TASK DETAILS:
Once the line containing "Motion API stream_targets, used" is found in the entries below, reproduce it and every line after it, stopping at and including the line containing "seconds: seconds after"; reproduce nothing else, and keep each line exact.

PROVIDED RECORDS:
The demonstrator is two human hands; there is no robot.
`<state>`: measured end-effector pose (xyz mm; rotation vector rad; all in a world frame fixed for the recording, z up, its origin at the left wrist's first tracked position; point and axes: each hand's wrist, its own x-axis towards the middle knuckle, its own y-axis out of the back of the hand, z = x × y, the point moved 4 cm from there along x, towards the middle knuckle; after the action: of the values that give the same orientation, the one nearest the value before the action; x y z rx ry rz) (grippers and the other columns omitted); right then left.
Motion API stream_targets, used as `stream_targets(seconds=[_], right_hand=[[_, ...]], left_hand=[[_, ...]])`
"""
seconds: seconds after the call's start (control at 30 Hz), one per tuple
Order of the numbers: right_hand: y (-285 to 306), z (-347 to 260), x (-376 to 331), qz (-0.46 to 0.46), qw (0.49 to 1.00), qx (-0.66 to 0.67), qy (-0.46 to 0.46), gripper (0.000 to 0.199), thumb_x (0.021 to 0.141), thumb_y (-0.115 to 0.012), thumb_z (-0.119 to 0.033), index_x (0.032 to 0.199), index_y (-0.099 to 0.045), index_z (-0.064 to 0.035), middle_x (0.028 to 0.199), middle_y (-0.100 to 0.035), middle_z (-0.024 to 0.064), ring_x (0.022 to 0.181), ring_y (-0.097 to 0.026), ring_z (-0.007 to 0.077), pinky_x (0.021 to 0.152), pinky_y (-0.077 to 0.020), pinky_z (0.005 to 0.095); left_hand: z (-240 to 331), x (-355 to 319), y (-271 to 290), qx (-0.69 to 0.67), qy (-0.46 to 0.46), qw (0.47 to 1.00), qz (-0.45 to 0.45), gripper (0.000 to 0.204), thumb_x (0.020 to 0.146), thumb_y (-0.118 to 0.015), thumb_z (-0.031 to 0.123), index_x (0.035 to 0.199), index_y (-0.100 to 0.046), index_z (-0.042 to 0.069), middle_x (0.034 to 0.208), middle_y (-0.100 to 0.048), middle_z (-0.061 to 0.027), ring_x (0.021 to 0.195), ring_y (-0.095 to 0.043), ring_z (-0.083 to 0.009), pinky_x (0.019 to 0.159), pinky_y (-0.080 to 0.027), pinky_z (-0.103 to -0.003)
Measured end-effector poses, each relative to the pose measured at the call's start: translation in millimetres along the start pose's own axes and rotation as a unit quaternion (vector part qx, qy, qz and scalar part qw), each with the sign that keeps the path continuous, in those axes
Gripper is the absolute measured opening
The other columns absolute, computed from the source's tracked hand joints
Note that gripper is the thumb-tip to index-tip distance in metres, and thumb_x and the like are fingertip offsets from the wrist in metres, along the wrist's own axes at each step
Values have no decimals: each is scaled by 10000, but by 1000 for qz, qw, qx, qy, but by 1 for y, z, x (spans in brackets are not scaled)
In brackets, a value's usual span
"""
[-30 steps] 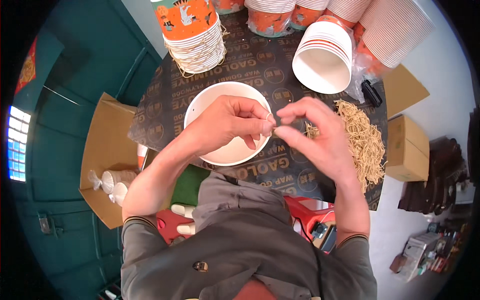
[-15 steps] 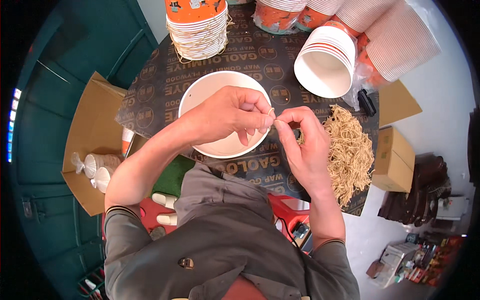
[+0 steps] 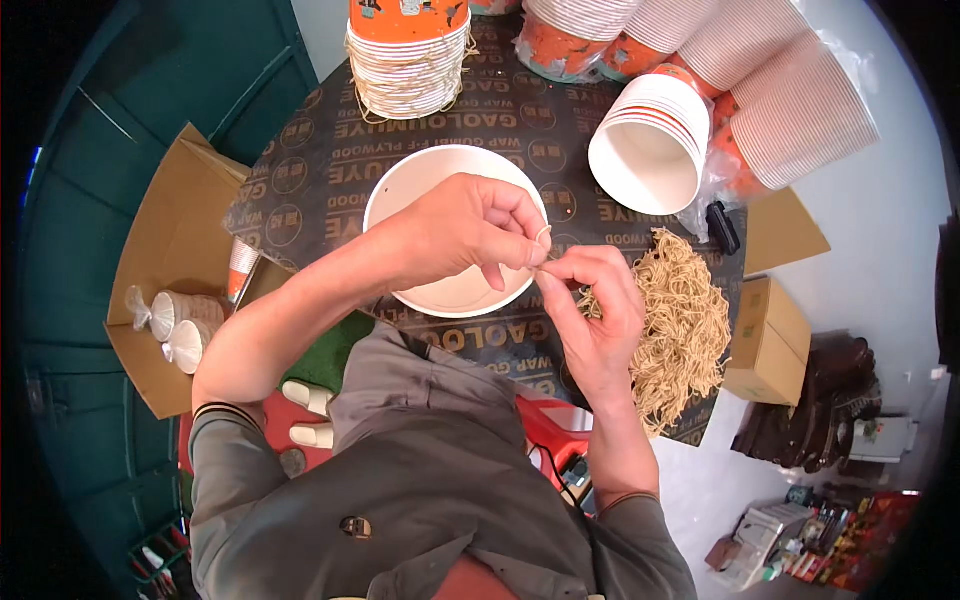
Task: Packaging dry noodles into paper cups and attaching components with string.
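A white round paper tub stands in front of me, its inside facing up. Over its right part, my left hand is closed in a pinch on a thin tan string, which makes a small loop at the fingertips. My right hand pinches the same string just right of the tub's rim, its fingertips almost touching the left ones. Close beside that hand lies a tangled pile of tan strings. At the far left, a stack of orange and white tubs has similar strings hanging round its rims.
The dark printed plywood table carries an open nested tub stack, more bagged stacks and a small black object. Cardboard boxes stand left and right of the table. A red stool is near my legs.
The whole view has shifted slightly. My right hand has come a little lower and nearer to me, while both hands keep their pinch on the string.
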<state>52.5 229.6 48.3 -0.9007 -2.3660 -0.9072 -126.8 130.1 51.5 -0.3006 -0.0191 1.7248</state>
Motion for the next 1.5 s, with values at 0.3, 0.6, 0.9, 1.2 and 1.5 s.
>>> stream_targets(seconds=[0.3,0.6,0.9,1.2,1.5], right_hand=[[-8,21,-5,11,957,196,-213,152,973,-836,-8,1094,-745,-14,1025,-712,23,849,-677,81,741,-554,272],[-7,35,-4,-21,954,220,-204,99,1006,-821,-74,1034,-742,-22,966,-700,-5,799,-618,45,721,-509,236],[-8,43,-5,-26,926,294,-235,113,1050,-753,-75,1136,-767,-3,1014,-722,20,837,-655,54,741,-520,244],[-1,36,9,-48,963,197,-180,301,1093,-666,-88,1367,-756,-2,1128,-777,61,900,-720,116,806,-561,283],[3,3,92,-172,985,19,1,359,1008,-634,-110,1336,-778,-92,1134,-758,173,1069,-756,371,911,-607,461]], left_hand=[[1,-1,-6,104,-78,991,16,126,1005,-806,95,1096,-747,32,1024,-740,11,962,-698,-74,838,-603,-272],[13,-12,-22,295,-149,938,109,110,1015,-770,29,1121,-744,17,1038,-757,-35,971,-739,-138,823,-609,-324],[21,-16,-29,416,-253,861,145,159,978,-767,9,1132,-742,34,1027,-736,-103,933,-753,-277,776,-608,-382],[15,-8,-17,195,-114,969,97,117,1033,-772,48,1128,-758,-21,1096,-757,-51,971,-722,-111,872,-629,-290],[0,5,-6,146,26,989,24,186,1026,-803,100,1167,-777,-18,1083,-773,-62,995,-740,-143,911,-623,-308]])
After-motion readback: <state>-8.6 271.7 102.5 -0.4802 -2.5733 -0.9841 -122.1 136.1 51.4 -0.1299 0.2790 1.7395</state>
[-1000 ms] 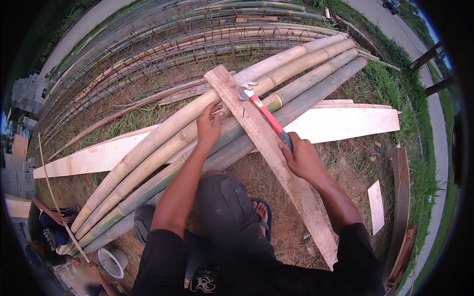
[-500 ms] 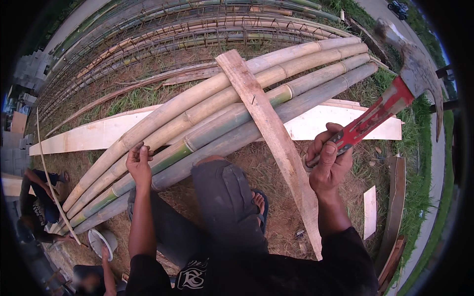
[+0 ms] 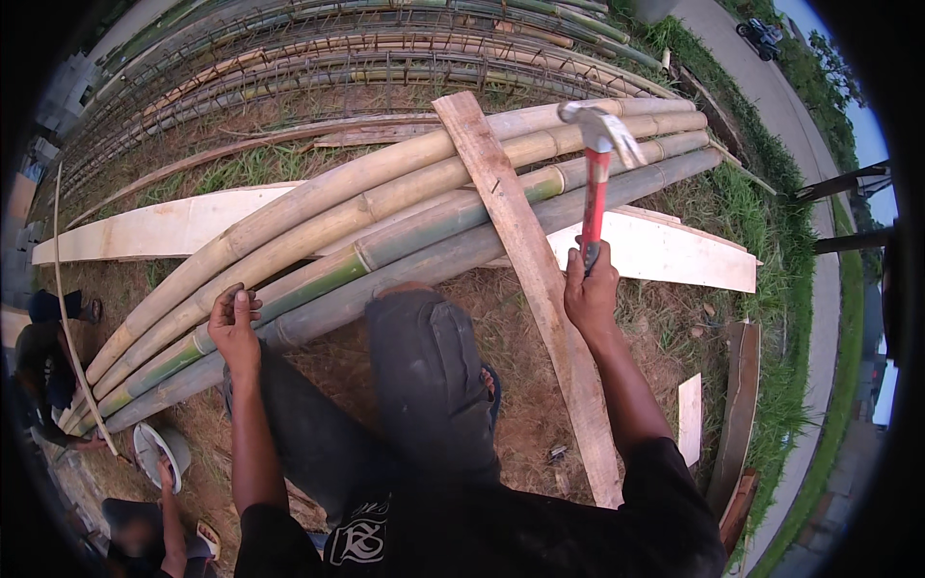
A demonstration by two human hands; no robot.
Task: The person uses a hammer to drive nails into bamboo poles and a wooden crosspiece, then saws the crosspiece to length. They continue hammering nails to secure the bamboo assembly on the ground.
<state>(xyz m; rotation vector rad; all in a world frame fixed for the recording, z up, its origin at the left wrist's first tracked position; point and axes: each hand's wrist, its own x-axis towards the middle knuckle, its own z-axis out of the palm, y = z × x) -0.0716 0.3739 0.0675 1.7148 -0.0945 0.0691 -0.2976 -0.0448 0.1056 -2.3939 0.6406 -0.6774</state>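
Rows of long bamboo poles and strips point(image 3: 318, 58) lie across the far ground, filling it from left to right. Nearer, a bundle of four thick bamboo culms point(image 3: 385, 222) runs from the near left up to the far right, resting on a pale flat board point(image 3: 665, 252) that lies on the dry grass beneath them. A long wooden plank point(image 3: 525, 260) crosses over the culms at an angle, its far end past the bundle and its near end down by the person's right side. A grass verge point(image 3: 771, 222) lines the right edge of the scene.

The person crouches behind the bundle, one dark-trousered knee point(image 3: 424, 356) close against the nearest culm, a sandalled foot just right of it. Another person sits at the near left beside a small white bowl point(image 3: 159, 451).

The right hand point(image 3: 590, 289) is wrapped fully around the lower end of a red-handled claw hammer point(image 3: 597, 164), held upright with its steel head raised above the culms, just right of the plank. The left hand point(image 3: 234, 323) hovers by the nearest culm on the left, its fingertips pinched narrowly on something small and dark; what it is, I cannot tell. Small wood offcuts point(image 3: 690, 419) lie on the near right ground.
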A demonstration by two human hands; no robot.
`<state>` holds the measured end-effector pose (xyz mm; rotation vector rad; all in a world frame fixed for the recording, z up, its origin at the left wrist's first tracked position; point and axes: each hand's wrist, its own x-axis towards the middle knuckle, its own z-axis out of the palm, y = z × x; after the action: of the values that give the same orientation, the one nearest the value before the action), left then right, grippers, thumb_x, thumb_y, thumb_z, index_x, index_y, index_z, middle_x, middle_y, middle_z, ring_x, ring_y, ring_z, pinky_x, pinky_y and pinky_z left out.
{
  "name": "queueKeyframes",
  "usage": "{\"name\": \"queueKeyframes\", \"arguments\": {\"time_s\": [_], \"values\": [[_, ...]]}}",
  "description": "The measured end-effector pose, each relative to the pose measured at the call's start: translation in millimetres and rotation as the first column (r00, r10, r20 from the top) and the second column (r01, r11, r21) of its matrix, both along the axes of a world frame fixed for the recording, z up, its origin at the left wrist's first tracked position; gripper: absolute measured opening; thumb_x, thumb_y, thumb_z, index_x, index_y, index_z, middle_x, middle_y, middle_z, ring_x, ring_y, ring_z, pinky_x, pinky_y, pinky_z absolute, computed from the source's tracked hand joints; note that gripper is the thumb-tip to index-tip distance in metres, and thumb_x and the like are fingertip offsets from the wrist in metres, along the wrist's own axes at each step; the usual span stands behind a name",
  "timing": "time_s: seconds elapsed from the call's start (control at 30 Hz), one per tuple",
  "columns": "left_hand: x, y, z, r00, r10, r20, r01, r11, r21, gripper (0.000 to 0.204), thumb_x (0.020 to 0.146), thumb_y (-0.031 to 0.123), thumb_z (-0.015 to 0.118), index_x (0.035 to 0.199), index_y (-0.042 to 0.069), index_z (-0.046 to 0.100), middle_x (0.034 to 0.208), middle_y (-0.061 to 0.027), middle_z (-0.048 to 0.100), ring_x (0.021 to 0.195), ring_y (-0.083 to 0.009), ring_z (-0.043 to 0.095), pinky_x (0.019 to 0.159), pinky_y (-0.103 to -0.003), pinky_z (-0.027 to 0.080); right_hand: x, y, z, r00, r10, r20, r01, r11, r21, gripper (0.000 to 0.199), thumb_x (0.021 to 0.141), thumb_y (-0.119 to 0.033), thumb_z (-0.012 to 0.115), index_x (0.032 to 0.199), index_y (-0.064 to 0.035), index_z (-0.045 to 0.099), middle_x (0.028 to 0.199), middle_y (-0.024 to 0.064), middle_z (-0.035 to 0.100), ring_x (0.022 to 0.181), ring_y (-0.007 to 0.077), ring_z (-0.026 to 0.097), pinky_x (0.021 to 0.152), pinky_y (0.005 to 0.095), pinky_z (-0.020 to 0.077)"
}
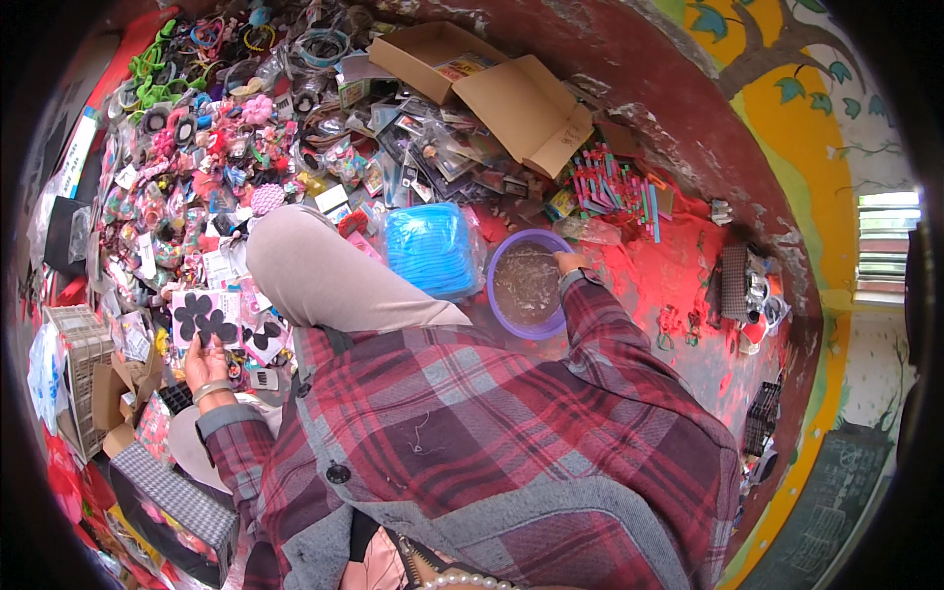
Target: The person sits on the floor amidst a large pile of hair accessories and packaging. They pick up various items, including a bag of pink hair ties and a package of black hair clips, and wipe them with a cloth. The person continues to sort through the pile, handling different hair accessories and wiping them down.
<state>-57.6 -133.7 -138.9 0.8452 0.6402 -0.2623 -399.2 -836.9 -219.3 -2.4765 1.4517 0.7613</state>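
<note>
On the left, my left hand [205, 362] pinches the lower edge of a pale card with black flower-shaped pieces [205, 319] on it. A smaller card with a black bow-like piece [264, 336] lies right beside it. My right hand [570, 263] is closed on the right rim of a round purple basin [495, 313]. Inside the basin is something brownish and glossy, too unclear to name. Just left of the basin lies a clear-wrapped pack of bright blue items [425, 246], close to my bent knee [305, 258].
Hair accessories and small packets [197, 187] pile up across the left. An open cardboard box [526, 113] stands at the back, with colourful sticks [619, 192] near it. Red sheeting [678, 275] covers the floor at right. A wicker basket [84, 344] is at far left.
</note>
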Motion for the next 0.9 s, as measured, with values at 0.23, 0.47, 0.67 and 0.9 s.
{"name": "queueKeyframes", "arguments": {"time_s": [0.23,0.47,0.67,0.9], "values": [[-2,-9,2,0.997,-0.030,0.069,0.034,0.998,-0.048,0.011,0.085,0.007,0.051,0.089,-0.001,0.057,0.083,-0.0096,0.062,0.072,-0.0206,0.059,0.062,-0.029,0.053,-10,-7,12,0.476,-0.853,0.212,0.458,0.447,0.769,0.029,0.072,-0.024,0.061,0.094,-0.0063,0.056,0.085,0.0094,0.058,0.079,0.0223,0.057,0.073,0.0399,0.0458],[4,-7,-11,0.994,-0.085,0.063,0.089,0.994,-0.059,0.010,0.085,0.007,0.051,0.087,-0.001,0.057,0.084,-0.0101,0.062,0.071,-0.0206,0.059,0.064,-0.030,0.054,-25,-19,28,0.443,-0.897,0.001,-0.240,-0.118,0.964,0.019,0.077,-0.019,0.064,0.084,-0.0048,0.053,0.067,0.0014,0.051,0.063,0.0181,0.055,0.059,0.0343,0.0490],[-3,-2,8,0.997,-0.038,0.070,0.040,0.999,-0.033,0.011,0.085,0.008,0.051,0.085,-0.002,0.056,0.082,-0.0111,0.061,0.069,-0.0215,0.060,0.064,-0.030,0.054,15,15,48,0.041,-0.956,0.291,0.152,0.294,0.944,0.023,0.078,-0.009,0.058,0.097,-0.0122,0.046,0.089,0.0102,0.052,0.070,0.0253,0.056,0.066,0.0528,0.0520],[-3,-12,-1,0.999,0.032,0.033,-0.031,0.998,-0.047,0.008,0.084,0.008,0.052,0.088,0.002,0.055,0.082,-0.0089,0.062,0.067,-0.0193,0.058,0.061,-0.031,0.053,12,23,60,0.262,-0.891,0.371,0.137,0.415,0.899,0.021,0.079,-0.001,0.053,0.097,-0.0090,0.045,0.072,0.0073,0.055,0.053,0.0183,0.055,0.042,0.0288,0.0459]]}}
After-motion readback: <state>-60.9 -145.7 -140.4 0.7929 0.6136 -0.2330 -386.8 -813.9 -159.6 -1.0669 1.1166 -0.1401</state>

RESPONSE TO THE EXERCISE:
Motion API stream_targets, used as `stream_targets(seconds=[_], right_hand=[[_, ...]], left_hand=[[_, ...]])`
"""
seconds: seconds after the call's start (control at 30 Hz), one per tuple

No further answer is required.